**Work instructions:** Could you reproduce the lines below from the one with "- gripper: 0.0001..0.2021" through the one with "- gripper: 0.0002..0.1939"? Keep both ends and add nothing.

(Data items)

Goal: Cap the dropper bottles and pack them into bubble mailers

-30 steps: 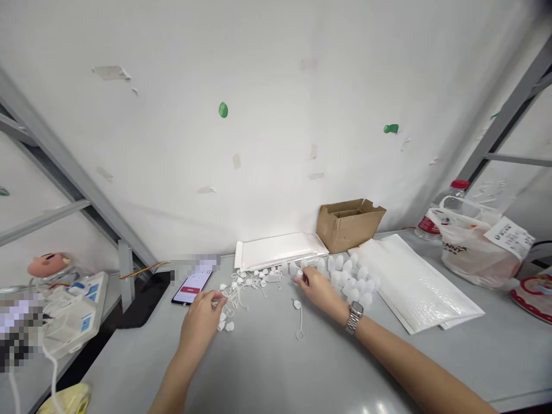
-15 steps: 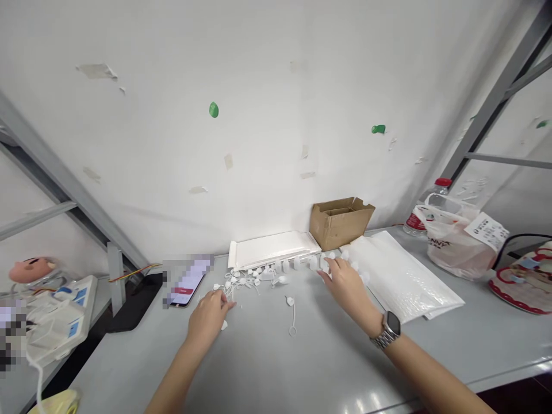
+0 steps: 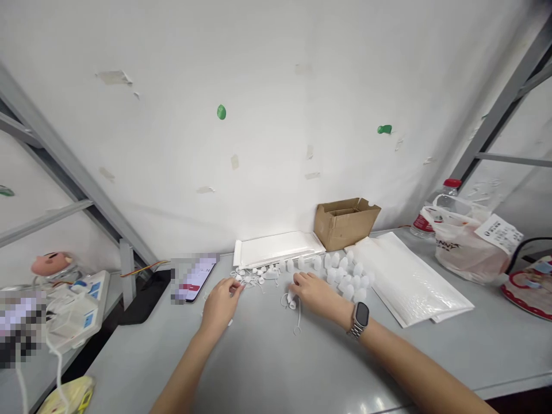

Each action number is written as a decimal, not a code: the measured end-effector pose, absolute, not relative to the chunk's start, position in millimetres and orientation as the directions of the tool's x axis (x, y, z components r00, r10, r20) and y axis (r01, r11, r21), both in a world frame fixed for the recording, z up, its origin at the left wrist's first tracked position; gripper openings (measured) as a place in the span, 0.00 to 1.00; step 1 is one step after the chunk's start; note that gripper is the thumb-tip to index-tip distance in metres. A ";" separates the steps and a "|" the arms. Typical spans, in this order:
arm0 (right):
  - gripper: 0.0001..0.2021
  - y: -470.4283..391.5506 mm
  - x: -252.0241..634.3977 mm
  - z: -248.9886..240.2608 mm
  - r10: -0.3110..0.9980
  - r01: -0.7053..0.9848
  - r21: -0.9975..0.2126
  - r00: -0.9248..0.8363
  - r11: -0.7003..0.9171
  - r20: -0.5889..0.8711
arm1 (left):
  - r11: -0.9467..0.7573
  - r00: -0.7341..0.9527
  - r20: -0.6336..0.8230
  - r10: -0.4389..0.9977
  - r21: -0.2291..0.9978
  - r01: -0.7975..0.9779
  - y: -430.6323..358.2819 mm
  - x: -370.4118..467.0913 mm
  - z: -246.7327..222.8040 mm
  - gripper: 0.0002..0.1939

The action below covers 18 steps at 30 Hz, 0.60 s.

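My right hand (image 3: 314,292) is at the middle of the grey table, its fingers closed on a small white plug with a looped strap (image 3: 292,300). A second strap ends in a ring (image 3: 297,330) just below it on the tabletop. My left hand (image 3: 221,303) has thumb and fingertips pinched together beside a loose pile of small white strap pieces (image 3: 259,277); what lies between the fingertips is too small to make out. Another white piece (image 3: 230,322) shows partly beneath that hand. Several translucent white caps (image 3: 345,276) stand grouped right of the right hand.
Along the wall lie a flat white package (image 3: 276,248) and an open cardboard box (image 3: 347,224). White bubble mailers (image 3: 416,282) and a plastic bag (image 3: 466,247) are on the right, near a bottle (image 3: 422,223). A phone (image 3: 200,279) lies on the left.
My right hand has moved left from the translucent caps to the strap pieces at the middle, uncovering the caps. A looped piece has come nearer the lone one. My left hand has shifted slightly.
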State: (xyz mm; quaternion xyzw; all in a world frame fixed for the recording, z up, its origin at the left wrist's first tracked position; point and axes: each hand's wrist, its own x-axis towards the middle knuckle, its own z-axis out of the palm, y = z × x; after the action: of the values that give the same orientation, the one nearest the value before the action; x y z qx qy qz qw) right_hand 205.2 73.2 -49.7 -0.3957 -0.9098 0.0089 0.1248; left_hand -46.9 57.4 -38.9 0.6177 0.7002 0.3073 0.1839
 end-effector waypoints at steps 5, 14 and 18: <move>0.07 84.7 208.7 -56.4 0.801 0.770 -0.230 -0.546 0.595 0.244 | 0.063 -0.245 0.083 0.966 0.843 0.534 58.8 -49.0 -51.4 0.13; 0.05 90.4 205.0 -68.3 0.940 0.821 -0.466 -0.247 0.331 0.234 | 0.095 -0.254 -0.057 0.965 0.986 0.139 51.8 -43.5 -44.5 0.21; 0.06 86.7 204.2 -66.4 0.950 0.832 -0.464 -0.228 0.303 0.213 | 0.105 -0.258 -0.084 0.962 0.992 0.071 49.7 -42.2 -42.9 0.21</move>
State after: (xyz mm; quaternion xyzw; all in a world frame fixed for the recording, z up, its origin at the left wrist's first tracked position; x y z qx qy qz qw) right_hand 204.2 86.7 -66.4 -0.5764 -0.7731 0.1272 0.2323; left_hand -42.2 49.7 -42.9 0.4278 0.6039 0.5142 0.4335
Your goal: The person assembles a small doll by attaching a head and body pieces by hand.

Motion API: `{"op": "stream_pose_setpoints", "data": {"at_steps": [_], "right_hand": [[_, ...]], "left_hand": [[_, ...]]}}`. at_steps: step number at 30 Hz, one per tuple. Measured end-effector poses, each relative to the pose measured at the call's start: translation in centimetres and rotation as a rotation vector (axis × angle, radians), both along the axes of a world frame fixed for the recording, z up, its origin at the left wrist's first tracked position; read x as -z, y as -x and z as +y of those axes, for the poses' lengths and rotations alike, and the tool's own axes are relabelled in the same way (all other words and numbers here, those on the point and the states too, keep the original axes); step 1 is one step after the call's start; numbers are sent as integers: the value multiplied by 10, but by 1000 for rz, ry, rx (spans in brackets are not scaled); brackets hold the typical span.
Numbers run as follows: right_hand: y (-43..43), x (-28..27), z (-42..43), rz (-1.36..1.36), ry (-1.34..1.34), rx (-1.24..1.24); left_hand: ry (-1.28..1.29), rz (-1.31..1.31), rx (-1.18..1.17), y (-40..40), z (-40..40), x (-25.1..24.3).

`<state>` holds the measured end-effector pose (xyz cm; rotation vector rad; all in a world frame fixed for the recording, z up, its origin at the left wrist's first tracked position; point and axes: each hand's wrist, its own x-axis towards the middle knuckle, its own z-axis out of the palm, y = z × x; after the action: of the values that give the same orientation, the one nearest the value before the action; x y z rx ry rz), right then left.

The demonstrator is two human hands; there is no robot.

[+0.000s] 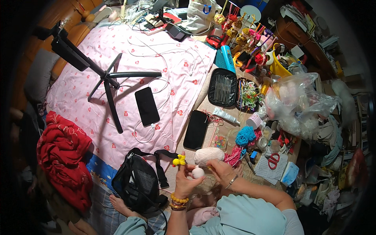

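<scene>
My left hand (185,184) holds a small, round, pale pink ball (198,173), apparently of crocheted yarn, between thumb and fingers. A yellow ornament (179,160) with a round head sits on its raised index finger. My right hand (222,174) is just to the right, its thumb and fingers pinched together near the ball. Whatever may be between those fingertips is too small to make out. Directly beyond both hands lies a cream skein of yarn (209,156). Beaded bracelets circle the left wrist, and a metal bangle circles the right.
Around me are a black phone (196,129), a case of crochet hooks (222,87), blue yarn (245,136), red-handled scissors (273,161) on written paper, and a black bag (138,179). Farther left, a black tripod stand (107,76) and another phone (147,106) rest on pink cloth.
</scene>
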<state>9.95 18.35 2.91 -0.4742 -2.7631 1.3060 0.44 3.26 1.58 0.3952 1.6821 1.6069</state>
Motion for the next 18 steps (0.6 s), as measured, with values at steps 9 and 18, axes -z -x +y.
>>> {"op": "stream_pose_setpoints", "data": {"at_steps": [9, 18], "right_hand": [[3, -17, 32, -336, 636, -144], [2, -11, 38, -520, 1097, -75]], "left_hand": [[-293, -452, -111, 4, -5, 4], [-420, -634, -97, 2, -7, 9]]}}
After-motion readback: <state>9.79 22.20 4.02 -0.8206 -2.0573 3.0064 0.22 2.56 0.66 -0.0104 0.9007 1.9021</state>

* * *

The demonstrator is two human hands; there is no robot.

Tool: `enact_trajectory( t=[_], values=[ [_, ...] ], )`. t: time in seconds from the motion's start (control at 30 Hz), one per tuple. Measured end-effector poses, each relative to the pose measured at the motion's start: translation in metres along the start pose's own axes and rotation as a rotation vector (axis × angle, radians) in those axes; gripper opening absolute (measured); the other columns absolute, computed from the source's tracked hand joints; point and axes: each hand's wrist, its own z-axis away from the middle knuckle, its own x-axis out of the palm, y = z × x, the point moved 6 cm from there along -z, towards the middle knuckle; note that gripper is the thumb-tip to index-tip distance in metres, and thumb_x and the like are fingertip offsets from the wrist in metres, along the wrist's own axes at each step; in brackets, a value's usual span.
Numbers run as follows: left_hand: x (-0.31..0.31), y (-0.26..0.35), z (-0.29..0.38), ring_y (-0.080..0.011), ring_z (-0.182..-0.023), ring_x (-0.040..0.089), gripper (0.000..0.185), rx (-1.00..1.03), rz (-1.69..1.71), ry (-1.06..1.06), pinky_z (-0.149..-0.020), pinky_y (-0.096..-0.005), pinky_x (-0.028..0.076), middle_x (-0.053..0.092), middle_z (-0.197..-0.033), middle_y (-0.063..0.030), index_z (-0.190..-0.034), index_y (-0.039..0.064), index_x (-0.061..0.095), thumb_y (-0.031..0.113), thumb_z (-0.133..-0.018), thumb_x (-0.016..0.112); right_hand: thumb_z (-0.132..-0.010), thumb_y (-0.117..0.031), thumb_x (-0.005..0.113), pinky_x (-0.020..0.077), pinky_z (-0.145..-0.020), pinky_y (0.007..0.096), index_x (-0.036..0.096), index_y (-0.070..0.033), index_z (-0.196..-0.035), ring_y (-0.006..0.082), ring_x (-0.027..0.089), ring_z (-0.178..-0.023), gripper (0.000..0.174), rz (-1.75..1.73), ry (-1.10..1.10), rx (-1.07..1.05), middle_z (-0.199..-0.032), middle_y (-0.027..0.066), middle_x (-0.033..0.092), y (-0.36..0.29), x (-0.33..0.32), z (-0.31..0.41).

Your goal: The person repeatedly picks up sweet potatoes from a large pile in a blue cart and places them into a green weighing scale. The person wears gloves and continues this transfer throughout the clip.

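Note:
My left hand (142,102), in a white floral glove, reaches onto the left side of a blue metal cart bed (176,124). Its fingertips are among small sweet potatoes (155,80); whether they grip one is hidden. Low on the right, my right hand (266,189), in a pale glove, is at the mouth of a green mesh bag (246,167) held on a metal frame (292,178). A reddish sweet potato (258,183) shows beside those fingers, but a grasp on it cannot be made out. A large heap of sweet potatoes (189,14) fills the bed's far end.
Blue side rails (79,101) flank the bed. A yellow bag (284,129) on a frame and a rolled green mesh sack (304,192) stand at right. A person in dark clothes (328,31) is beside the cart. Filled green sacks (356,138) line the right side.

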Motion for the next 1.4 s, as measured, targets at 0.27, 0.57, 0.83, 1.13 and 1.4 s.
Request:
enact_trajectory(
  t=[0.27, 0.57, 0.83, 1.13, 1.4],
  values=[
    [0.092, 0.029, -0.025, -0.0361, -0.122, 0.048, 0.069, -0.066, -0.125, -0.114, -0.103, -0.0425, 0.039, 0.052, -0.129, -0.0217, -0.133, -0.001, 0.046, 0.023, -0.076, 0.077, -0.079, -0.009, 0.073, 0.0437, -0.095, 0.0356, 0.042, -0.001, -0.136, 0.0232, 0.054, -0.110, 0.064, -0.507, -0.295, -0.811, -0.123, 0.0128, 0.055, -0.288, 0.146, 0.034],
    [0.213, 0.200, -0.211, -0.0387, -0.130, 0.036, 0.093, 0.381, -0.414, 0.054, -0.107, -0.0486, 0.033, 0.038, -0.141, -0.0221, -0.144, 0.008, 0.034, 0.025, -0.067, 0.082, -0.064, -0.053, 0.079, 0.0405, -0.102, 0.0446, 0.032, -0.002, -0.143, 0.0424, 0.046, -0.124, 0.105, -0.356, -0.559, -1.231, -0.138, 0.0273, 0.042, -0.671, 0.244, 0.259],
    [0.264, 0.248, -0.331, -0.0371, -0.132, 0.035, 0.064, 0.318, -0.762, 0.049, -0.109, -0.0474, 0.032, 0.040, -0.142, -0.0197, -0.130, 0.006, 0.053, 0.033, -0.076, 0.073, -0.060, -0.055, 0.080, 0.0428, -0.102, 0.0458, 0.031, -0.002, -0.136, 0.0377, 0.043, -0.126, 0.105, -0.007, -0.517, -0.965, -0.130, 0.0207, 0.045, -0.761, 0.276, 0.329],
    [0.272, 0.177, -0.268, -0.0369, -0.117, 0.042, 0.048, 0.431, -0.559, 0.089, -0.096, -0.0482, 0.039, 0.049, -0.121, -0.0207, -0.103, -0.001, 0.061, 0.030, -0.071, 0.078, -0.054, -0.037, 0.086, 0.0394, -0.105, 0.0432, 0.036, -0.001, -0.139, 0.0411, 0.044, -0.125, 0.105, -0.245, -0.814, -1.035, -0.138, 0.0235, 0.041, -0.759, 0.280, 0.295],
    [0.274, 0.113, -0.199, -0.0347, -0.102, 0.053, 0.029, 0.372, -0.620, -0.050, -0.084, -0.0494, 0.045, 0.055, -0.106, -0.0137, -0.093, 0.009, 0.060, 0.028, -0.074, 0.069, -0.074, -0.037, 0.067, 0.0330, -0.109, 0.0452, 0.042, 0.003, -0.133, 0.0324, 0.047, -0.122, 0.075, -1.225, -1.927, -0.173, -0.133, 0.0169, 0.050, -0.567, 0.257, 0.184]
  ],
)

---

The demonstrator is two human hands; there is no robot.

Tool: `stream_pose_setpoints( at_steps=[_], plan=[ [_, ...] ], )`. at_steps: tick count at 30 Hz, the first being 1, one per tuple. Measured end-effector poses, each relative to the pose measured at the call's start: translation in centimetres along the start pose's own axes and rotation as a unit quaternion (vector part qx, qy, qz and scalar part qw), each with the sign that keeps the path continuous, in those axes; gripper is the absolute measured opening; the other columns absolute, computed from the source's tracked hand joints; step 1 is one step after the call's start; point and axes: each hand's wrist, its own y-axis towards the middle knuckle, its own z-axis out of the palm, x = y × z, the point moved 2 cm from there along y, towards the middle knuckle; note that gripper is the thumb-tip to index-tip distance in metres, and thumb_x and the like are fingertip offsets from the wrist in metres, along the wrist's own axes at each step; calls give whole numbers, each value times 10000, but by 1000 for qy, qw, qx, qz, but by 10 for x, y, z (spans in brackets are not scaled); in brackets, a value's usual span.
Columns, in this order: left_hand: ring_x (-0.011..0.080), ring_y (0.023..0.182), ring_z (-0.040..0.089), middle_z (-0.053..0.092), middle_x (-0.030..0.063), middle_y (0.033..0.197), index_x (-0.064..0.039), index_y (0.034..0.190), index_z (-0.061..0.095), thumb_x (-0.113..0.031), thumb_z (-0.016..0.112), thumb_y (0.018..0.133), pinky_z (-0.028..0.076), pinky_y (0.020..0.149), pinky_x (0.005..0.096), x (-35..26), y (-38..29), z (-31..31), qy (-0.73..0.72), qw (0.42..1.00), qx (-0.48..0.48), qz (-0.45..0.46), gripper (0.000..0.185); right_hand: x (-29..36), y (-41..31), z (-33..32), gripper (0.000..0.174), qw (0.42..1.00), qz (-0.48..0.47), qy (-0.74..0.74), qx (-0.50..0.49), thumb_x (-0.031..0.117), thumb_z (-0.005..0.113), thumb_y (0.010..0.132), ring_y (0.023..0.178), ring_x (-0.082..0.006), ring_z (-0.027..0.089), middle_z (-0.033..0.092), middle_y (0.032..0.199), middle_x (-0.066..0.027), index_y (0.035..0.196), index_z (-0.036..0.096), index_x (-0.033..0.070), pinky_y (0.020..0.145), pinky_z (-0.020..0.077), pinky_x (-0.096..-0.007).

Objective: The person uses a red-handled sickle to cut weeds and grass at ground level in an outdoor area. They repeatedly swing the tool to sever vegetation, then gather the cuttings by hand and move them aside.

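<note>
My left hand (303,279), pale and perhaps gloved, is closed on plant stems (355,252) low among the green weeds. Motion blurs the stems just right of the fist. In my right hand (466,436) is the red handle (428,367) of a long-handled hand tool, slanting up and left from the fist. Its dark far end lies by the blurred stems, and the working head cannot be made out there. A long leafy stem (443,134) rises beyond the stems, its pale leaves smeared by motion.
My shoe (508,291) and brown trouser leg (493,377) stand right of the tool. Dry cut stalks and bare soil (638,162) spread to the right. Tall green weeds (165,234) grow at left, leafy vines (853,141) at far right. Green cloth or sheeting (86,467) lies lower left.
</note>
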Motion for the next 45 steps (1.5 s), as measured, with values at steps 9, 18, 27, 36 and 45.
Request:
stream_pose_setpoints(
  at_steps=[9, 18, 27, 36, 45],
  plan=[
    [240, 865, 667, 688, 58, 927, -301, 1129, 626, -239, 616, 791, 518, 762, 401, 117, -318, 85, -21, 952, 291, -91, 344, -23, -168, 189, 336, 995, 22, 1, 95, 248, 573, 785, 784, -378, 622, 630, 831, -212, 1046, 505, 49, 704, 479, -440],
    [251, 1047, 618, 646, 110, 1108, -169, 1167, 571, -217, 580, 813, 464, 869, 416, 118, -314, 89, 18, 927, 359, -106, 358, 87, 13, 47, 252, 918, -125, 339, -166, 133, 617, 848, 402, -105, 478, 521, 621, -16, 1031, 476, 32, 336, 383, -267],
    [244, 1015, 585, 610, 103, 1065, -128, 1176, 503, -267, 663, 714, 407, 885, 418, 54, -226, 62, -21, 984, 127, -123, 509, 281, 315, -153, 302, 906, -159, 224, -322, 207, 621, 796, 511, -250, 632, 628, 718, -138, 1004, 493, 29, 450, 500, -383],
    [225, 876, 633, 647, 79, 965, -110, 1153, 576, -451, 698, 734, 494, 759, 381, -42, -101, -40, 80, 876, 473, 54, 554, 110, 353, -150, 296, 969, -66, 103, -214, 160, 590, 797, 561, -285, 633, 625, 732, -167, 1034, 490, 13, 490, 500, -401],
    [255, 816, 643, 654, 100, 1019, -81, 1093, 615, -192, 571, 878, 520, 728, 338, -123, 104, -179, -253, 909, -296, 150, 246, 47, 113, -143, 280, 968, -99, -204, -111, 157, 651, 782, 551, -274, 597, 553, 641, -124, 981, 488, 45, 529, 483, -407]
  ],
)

**Answer below:**
  - gripper: 0.0001..0.2021
  - y: -470.4283..391.5506 mm
  - x: -252.0241..634.3977 mm
  - z: -248.9886..240.2608 mm
  - r10: -0.3110..0.9980
  - r01: -0.7053..0.9848
  - r21: -0.9975..0.2126
  - r00: -0.9248..0.8363
  - r11: -0.7003..0.9171
  - r20: -0.5889..0.8711
arm1 (left):
  - r11: -0.9467..0.7573
  - r00: -0.7341..0.9527
  - r20: -0.6336..0.8230
  - r10: -0.4389..0.9977
  - r21: -0.2291..0.9978
  - r01: -0.7975..0.9779
  - y: -430.6323..358.2819 mm
  - x: -370.4118..467.0913 mm
  - z: -246.7327..222.8040 mm
  - gripper: 0.0002..0.1939

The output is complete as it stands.